### What you should do
Using the listing below, set down each line from the line containing "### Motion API" through the line containing "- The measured", both ends included, exactly and with nothing added.

### Data for processing
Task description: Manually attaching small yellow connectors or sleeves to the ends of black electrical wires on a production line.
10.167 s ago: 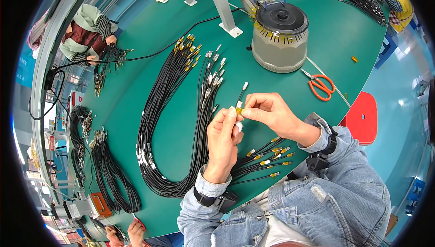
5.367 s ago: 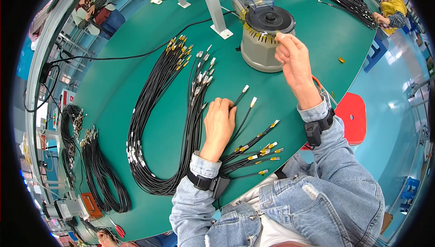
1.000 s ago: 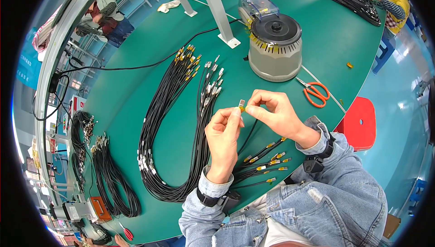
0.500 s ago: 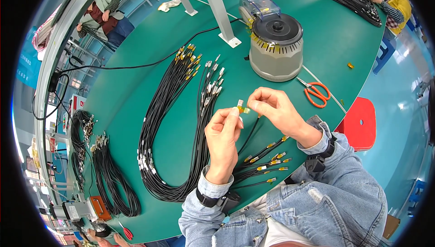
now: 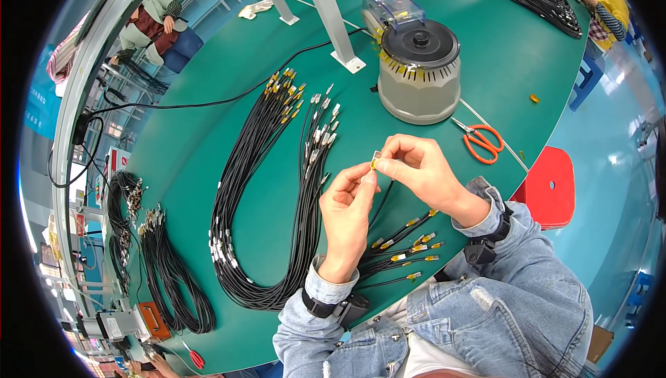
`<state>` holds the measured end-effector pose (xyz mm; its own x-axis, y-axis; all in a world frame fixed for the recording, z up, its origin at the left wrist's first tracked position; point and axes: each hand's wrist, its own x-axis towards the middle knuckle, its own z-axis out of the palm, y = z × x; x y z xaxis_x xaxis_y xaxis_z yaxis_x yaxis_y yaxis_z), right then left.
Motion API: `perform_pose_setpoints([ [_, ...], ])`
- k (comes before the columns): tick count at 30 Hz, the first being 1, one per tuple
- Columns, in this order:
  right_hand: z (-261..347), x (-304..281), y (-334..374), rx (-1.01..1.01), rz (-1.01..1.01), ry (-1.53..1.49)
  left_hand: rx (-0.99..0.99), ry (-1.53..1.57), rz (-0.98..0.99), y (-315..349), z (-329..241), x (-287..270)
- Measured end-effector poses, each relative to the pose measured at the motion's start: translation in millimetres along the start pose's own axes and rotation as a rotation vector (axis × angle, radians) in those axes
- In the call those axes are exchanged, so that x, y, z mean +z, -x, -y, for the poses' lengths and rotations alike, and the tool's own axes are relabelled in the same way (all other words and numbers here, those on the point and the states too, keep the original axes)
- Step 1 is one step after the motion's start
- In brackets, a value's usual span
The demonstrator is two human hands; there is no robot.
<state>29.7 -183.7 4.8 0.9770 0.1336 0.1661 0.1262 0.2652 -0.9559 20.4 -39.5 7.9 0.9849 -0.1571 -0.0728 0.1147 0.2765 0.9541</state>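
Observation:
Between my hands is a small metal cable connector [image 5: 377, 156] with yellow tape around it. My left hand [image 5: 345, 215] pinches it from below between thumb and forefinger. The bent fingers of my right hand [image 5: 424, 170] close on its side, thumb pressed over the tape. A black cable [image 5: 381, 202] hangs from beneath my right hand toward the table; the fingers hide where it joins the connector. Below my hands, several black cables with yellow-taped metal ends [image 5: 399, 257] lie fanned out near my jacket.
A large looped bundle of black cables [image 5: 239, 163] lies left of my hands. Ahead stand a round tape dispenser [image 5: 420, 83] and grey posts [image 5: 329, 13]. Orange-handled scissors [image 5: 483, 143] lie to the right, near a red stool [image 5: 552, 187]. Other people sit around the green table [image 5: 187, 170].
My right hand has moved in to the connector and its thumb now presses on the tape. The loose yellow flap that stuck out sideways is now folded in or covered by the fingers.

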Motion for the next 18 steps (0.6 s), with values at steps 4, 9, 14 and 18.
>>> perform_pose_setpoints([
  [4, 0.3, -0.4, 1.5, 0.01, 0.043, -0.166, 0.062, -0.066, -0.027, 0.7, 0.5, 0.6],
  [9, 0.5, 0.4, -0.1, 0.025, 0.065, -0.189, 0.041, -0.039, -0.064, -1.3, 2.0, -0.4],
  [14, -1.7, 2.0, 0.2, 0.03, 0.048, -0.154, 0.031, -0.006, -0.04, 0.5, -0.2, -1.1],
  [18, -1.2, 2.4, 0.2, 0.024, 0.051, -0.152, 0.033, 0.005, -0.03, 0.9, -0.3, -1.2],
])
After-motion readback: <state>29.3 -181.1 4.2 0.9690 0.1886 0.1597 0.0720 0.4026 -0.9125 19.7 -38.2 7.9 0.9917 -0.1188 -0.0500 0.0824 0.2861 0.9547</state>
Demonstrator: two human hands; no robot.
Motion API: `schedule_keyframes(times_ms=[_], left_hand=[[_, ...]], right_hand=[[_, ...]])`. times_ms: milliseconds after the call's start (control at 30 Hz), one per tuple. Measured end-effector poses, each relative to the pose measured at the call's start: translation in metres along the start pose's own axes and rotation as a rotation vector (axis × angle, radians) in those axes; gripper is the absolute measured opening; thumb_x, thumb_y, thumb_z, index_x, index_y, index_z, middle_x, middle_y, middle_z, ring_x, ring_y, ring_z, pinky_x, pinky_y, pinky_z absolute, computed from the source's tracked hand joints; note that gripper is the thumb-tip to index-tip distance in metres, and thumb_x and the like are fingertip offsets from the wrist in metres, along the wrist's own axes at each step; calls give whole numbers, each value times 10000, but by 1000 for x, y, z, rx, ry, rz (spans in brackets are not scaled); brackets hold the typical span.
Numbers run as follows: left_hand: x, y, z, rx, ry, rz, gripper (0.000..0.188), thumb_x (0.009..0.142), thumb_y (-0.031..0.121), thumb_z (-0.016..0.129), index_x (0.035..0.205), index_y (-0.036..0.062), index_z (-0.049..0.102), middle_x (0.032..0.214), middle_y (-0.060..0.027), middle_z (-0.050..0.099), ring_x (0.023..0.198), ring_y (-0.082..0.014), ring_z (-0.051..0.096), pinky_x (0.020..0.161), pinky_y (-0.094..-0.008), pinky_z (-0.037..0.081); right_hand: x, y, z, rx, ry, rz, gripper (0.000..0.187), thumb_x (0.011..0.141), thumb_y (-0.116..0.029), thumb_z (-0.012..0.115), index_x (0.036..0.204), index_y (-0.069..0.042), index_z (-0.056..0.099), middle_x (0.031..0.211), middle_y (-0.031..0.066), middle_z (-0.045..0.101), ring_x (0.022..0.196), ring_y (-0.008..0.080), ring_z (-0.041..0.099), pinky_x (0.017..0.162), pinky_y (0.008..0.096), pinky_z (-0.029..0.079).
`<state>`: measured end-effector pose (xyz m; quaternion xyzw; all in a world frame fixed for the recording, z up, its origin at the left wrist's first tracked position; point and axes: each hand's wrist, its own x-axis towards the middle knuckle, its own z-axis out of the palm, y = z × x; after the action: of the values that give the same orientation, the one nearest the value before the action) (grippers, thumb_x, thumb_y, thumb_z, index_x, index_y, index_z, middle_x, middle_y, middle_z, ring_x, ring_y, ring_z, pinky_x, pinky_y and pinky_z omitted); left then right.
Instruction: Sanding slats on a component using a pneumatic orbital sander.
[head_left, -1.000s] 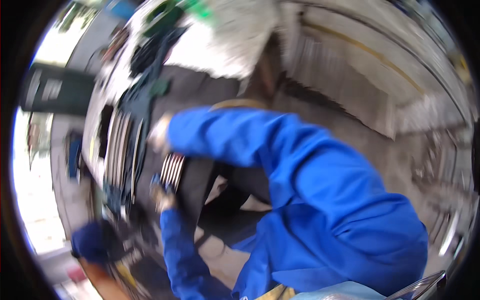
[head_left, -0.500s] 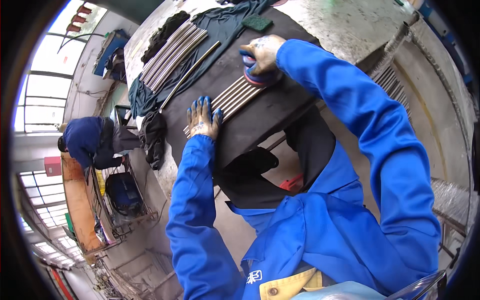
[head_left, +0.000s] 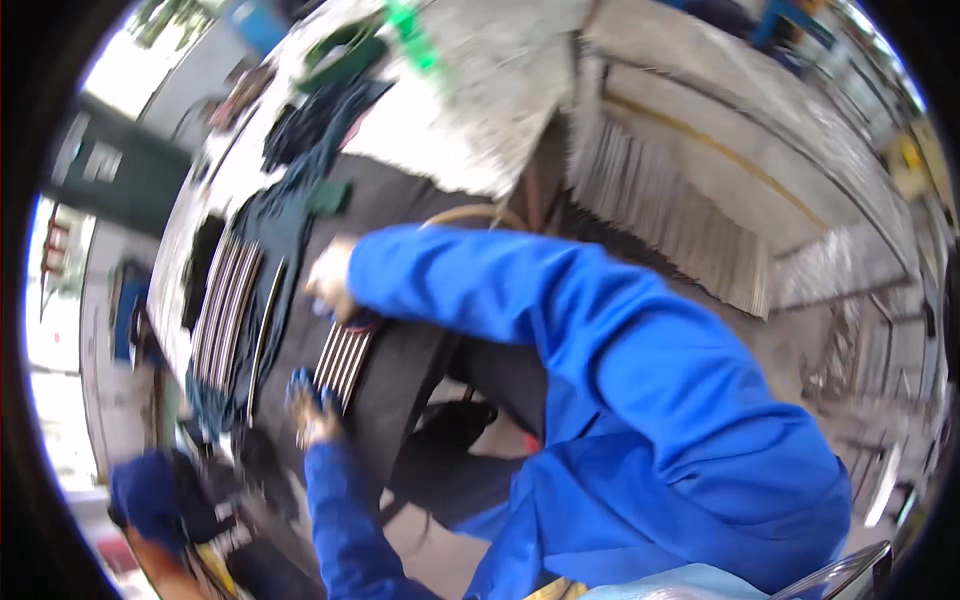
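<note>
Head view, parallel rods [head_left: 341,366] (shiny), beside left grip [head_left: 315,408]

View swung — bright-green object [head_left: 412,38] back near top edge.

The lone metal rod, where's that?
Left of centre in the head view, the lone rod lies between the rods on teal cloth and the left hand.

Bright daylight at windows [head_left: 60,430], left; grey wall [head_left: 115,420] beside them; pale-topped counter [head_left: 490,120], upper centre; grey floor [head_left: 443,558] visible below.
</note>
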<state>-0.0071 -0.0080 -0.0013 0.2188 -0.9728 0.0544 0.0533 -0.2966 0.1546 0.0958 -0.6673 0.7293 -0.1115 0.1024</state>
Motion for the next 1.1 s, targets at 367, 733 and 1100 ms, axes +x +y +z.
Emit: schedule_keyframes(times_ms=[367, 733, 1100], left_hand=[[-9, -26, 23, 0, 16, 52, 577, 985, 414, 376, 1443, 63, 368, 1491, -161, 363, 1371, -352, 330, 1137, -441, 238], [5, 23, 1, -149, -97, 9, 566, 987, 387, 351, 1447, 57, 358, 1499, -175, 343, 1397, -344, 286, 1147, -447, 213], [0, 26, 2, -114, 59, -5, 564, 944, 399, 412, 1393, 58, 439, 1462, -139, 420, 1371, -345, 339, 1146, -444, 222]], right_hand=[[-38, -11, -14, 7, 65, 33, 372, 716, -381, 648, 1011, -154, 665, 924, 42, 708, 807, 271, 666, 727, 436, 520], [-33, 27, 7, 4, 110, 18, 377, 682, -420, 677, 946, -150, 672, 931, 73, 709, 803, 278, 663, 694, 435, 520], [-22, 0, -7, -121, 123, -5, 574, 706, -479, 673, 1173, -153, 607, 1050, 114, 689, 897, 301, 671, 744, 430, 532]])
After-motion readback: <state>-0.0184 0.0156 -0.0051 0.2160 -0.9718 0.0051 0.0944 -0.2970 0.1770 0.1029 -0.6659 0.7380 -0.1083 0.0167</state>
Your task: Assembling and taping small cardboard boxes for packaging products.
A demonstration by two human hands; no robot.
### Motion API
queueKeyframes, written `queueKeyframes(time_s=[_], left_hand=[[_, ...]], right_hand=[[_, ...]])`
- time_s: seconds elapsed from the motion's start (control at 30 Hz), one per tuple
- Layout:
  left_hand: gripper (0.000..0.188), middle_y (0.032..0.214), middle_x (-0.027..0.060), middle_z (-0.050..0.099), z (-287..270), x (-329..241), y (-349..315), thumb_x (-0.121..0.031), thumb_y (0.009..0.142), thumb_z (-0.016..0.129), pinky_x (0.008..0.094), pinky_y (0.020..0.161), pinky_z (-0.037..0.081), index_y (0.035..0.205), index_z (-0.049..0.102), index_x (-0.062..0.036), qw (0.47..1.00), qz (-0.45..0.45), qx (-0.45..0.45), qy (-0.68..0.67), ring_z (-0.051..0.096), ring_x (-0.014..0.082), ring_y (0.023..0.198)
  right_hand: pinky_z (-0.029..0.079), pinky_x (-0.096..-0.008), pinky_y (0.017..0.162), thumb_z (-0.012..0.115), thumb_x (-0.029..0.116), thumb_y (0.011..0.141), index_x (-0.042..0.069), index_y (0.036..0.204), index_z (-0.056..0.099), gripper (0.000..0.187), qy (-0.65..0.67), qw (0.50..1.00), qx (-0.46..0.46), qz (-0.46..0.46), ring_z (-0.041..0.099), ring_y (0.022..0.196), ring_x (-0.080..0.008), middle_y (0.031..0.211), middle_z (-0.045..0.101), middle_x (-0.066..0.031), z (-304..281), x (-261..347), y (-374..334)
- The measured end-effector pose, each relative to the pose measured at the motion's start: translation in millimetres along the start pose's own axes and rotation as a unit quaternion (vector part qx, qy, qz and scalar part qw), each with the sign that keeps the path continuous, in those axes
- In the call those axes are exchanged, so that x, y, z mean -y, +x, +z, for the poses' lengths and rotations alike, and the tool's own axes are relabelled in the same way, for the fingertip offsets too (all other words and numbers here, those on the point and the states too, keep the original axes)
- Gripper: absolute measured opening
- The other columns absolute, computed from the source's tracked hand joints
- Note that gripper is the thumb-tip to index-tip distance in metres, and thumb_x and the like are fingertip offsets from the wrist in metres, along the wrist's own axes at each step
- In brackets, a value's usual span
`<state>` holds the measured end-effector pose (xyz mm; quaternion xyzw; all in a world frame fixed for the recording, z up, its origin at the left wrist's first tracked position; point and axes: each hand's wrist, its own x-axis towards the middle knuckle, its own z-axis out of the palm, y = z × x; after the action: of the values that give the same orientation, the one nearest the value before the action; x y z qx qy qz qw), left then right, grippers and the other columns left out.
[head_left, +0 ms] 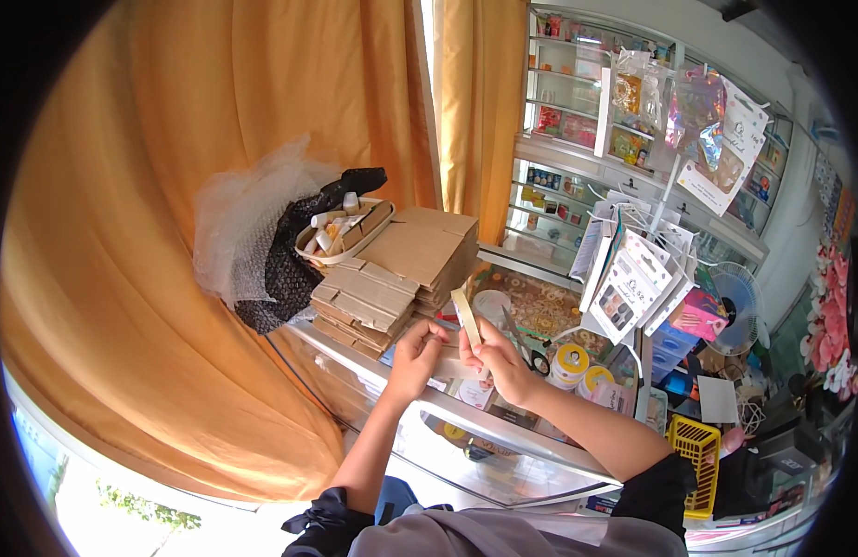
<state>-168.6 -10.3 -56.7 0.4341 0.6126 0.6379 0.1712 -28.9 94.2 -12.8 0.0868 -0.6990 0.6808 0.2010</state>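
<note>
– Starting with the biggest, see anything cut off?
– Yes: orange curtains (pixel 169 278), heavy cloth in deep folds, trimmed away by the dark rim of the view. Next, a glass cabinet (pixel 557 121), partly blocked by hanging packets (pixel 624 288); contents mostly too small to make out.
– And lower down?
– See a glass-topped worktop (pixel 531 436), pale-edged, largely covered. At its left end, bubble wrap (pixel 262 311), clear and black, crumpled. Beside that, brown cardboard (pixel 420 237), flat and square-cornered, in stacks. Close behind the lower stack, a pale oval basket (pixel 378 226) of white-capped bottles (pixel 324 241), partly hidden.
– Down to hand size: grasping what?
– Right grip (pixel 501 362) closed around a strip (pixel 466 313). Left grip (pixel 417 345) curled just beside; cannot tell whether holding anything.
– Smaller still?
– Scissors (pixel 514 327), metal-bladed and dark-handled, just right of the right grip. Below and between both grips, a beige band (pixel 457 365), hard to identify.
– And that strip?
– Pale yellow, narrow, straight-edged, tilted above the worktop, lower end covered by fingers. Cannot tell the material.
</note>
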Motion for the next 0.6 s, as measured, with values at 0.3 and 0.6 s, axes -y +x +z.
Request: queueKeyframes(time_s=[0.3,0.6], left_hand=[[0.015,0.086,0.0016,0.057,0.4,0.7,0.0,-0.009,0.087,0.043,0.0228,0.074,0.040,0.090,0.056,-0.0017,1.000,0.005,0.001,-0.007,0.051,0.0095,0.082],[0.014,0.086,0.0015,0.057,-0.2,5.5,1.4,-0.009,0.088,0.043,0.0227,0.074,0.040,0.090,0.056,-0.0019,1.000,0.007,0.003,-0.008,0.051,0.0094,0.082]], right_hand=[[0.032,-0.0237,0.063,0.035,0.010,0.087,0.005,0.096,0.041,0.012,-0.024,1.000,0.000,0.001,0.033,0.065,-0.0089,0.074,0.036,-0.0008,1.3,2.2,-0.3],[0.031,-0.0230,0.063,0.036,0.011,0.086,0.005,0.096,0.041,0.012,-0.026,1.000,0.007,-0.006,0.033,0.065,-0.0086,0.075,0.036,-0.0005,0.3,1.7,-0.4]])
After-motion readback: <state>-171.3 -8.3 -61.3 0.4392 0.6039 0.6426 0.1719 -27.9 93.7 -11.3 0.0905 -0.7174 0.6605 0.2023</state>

### Exercise result
### Motion API
queueKeyframes, written `queueKeyframes(time_s=[_], left_hand=[[_, ...]], right_hand=[[_, ...]])`
- time_s: seconds elapsed from the motion's start (control at 30 Hz), one per tuple
- Layout:
  left_hand: gripper (0.000..0.188), middle_y (0.032..0.214), middle_x (-0.027..0.060), middle_z (-0.050..0.099), z (-287..270), x (-329..241), y (-349..315), thumb_x (-0.121..0.031), thumb_y (0.009..0.142), thumb_z (-0.016..0.129), pinky_x (0.008..0.094), pinky_y (0.020..0.161), pinky_z (-0.037..0.081), index_y (0.035..0.205), index_z (-0.049..0.102), index_x (-0.062..0.036), qw (0.47..1.00), qz (-0.45..0.45), qx (-0.45..0.45), qy (-0.68..0.67), ring_z (-0.051..0.096), ring_x (-0.014..0.082), ring_y (0.023..0.198)
  right_hand: pinky_z (-0.029..0.079), pinky_x (-0.096..-0.008), pinky_y (0.017..0.162), thumb_z (-0.012..0.115), thumb_x (-0.029..0.116), thumb_y (0.011..0.141), index_x (-0.042..0.069), index_y (0.036..0.204), index_z (-0.056..0.099), gripper (0.000..0.187), qy (-0.65..0.67), qw (0.50..1.00), qx (-0.46..0.46), qz (-0.46..0.46), ring_z (-0.041..0.099), ring_y (0.022..0.196), ring_x (-0.080..0.008), middle_y (0.031..0.211), middle_z (-0.045..0.101), middle_x (-0.066..0.031), z (-304..281), x (-261..347), y (-374..334)
- The measured end-effector pose, each relative to the pose measured at the motion's start: translation in millimetres along the start pose's own axes and rotation as a unit quaternion (vector part qx, qy, qz and scalar part qw), each with the sign that keeps the path continuous, in those axes

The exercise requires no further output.